Heeeellloooooooo everybody. A little nod to the Spittin’ Chiclets crew to start my first article with Black N Gold Hockey. Let’s not waste any time before we dig into a bit of a hot topic, even though it’s been thrown into the shadows for years now. Along with it, lies the question that’s plagued the Bruins since the days of Milan Lucic and Nathan Horton stinging like bees, but not necessarily floating like butterflies while flanking Krejci on the wings.
The question: Who can play in that second line right wing spot and be a steady winger with Krejci and Debrusk?
The answer: Enter the Julien era Russian cast away, Alexander Khokhlachev.
With that, let’s take a look at a bit about him and his consistent point producing at every level he has ever played at. First, his days in the OHL of putting up points. Secondly, his journey heading into the Bruins system with Providence. Third, his journey back to his motherland. And lastly, why the Bruins need him back more than ever.

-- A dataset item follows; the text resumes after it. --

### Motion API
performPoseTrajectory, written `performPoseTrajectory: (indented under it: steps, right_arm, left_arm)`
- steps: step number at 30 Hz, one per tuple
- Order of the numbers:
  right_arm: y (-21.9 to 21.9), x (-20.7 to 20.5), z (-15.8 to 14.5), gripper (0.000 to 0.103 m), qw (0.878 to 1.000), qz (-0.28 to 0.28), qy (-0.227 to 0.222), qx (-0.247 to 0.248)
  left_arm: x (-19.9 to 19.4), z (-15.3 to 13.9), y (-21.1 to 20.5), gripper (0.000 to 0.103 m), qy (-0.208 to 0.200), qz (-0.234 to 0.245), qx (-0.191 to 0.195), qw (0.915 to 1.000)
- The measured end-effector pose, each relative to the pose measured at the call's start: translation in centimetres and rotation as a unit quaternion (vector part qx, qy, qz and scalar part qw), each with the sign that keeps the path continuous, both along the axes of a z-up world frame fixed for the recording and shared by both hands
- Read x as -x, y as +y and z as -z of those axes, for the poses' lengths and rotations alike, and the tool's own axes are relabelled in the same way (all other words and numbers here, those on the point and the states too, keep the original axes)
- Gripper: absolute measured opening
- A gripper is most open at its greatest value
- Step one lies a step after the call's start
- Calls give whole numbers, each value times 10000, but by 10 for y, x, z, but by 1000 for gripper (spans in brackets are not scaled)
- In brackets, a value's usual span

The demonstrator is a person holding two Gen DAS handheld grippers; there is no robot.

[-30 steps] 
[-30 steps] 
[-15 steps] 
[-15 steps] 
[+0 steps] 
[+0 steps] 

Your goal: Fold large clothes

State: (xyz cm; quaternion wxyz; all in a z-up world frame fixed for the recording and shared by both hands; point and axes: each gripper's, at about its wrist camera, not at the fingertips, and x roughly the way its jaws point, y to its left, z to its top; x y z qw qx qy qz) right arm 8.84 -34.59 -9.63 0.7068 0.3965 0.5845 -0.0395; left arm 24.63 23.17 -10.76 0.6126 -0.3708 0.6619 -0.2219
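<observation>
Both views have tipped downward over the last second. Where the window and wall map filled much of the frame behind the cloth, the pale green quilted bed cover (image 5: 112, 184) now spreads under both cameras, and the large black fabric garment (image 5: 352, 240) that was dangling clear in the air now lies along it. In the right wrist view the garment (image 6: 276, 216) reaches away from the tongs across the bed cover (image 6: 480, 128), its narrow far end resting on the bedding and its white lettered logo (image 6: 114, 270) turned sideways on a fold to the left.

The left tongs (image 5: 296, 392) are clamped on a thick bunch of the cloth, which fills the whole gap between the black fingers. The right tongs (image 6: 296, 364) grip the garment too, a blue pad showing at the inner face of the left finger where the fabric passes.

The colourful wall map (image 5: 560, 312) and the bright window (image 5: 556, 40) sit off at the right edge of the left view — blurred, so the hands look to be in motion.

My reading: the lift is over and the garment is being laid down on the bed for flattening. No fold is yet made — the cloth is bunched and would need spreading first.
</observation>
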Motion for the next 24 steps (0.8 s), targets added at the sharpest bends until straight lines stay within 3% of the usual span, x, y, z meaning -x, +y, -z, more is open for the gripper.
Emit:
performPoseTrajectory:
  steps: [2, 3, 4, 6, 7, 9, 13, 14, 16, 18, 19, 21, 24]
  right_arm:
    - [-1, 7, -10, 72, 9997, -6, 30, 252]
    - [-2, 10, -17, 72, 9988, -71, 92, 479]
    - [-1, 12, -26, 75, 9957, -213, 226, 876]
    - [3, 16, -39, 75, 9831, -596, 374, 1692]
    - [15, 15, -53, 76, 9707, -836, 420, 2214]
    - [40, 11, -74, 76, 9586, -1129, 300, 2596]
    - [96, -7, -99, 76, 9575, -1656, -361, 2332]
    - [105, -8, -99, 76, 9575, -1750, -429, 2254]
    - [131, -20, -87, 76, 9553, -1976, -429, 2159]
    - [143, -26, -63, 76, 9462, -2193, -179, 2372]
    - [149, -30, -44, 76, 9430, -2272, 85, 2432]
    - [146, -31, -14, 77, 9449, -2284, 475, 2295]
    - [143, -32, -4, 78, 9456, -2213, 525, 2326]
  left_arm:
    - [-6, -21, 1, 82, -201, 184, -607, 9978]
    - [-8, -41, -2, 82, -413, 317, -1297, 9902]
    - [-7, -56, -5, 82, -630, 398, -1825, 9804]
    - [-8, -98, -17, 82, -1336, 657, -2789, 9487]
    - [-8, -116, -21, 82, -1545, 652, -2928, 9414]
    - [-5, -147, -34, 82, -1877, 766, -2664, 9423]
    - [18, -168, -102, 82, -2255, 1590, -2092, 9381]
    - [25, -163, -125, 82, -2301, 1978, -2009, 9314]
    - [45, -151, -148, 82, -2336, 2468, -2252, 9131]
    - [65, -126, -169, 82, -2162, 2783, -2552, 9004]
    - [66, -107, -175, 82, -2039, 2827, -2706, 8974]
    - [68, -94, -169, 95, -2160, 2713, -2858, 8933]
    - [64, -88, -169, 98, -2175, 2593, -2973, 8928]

Khokhlachev was taken with the 40th pick in the 2011 NHL entry draft. Touted as a good skating offensive juggernaut, with creative playmaking and even better finishing, he came into the Bruins with high hopes for himself, from the Bruins brass, and from the fan base as well. This is all with good reason when we dig into the numbers.
The Bruins and Alexander Khokhlachev have apparently talked about an NHL return: https://t.co/krcGKCcyzC
— 98.5 The Sports Hub (@985TheSportsHub) June 4, 2018
His first real entrance onto the scene came at the 2009-10 U17 tournament. He posted a stat line of 5-8-13 in six games to lead his team in scoring. Granted, an early tournament for projections, but a pretty good one for seeing raw talent, especially when it stands out. His 13 points there put him in the mix with players such as Toews, MacKinnon, Keller, Tavares, and Caufield. This piqued some interest, and once his OHL career started, this kid took off. Playing his major junior career with the Windsor Spitfires, in 2010-11 as a rookie, he posted 34-42-76 in 67 games.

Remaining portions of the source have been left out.